Ahmadi Seyed-Hossein, Movahed Nader, Abbasi Kioumars, Soltaninia Hassan, Amirzadegan Ali-Reza, Najafi Mehdi, Shirani Shapoor, Marzban Mehrab, Karimi Abbas-Ali, Mirhoseini Seyed-Jalil, Sanatkarfar Mehdi
Department of Cardiovascular surgery, Tehran Heart Center, Tehran University of Medical Sciences, Tehran, Iran.

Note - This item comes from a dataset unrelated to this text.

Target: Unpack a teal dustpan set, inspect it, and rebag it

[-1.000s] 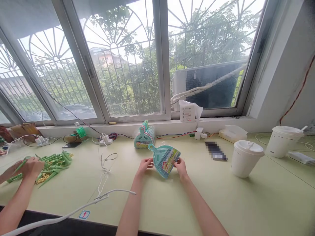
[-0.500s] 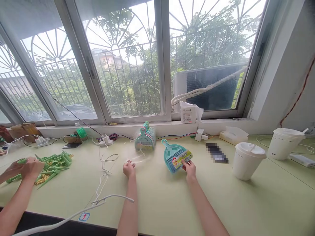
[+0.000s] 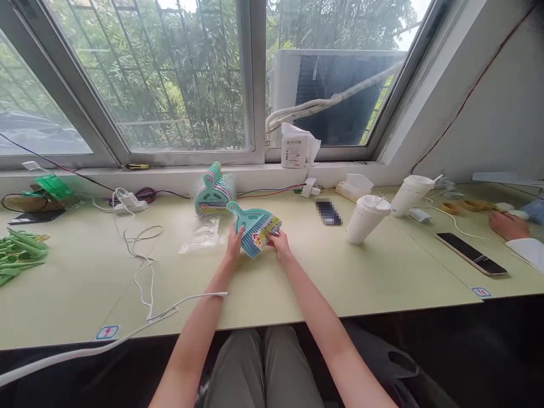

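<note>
A teal dustpan and brush set (image 3: 250,224) with a yellow-and-red label is tilted above the table, held between both hands. My left hand (image 3: 234,241) grips its left edge, thumb on the front. On the right, my right hand (image 3: 278,242) pinches the label corner at the bristle end. Just behind stands a row of similar dustpan sets (image 3: 215,192), wrapped in clear plastic. Part of a clear plastic bag (image 3: 204,235) lies flat on the table in front of that row, left of my left hand.
White cables (image 3: 148,272) run over the table (image 3: 382,277) at left, near green pieces (image 3: 21,249). Two white cups (image 3: 368,218) and a blurred dark object (image 3: 328,212) stand or lie right. Farther right are a phone (image 3: 471,254) and another person's hand (image 3: 509,225).
My left hand has let go of the clear plastic and taken hold of the dustpan's left edge. The view has tilted down and turned right, showing the lap and another person's hand.
</note>
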### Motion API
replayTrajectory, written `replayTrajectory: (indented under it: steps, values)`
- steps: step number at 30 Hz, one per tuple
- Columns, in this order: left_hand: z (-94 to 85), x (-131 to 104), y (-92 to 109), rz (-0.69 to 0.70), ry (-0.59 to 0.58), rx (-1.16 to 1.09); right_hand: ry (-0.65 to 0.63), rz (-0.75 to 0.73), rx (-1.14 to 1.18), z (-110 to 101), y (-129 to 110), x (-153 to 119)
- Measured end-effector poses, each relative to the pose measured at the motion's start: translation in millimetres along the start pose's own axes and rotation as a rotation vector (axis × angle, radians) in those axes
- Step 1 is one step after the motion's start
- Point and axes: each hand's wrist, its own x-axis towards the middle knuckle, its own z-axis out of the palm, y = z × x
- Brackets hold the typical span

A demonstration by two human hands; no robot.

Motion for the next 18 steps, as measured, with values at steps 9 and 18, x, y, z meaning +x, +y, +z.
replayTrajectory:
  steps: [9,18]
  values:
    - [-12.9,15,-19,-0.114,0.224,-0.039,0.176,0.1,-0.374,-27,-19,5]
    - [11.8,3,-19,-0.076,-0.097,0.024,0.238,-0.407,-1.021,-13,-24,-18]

Arch Iran Med. 2006 Oct;9(4):429-32.
Aortic false aneurysm is a rare complication of surgery of the aorta that can occur several months to years after the initial operation. We reviewed our results with false aneurysm repair using deep hypothermia and circulatory arrest. Three patients were reoperated for false aneurysm of the ascending aorta. Femorofemoral cardiopulmonary bypass with a heparinized system was used in all patients. Hypothermic circulatory arrest at an average temperature of 20 degrees C was instituted in all patients for repair. Two patients had a patch repair with pericardium, and the other one had primary repair of the defect. All patients had false aneurysms in the ascending aorta at the site of a previous aortotomy. Two patients had proven infection as the cause. The mean cardiopulmonary bypass time was 183 +/- 20 minutes, and the mean circulatory arrest time was 35 minutes. Operative mortality was not seen. The mean time for extubation in survivors was 10 - 12 hours, and the average time to discharge was 26 days. Aortic false aneurysms can be safely approached using femorofemoral cardiopulmonary bypass, hypothermic circulatory arrest, and patch repair with acceptable operative mortality and long-term survival.
主动脉假性动脉瘤是主动脉手术罕见的并发症,可在初次手术后数月至数年发生。我们回顾了采用深低温停循环修复假性动脉瘤的结果。3例患者因升主动脉假性动脉瘤接受再次手术。所有患者均使用肝素化系统的股-股心肺转流。所有患者均在平均20℃体温下进行低温停循环以实施修复。2例患者采用心包补片修补,另1例患者对缺损进行直接修补。所有患者的假性动脉瘤均位于既往主动脉切开处的升主动脉。2例患者经证实病因是感染。平均体外循环时间为183±20分钟,平均停循环时间为35分钟。未出现手术死亡。存活患者拔管的平均时间为10 - 12小时,平均出院时间为26天。采用股-股心肺转流、低温停循环及补片修补可安全处理主动脉假性动脉瘤,手术死亡率可接受,患者长期存活。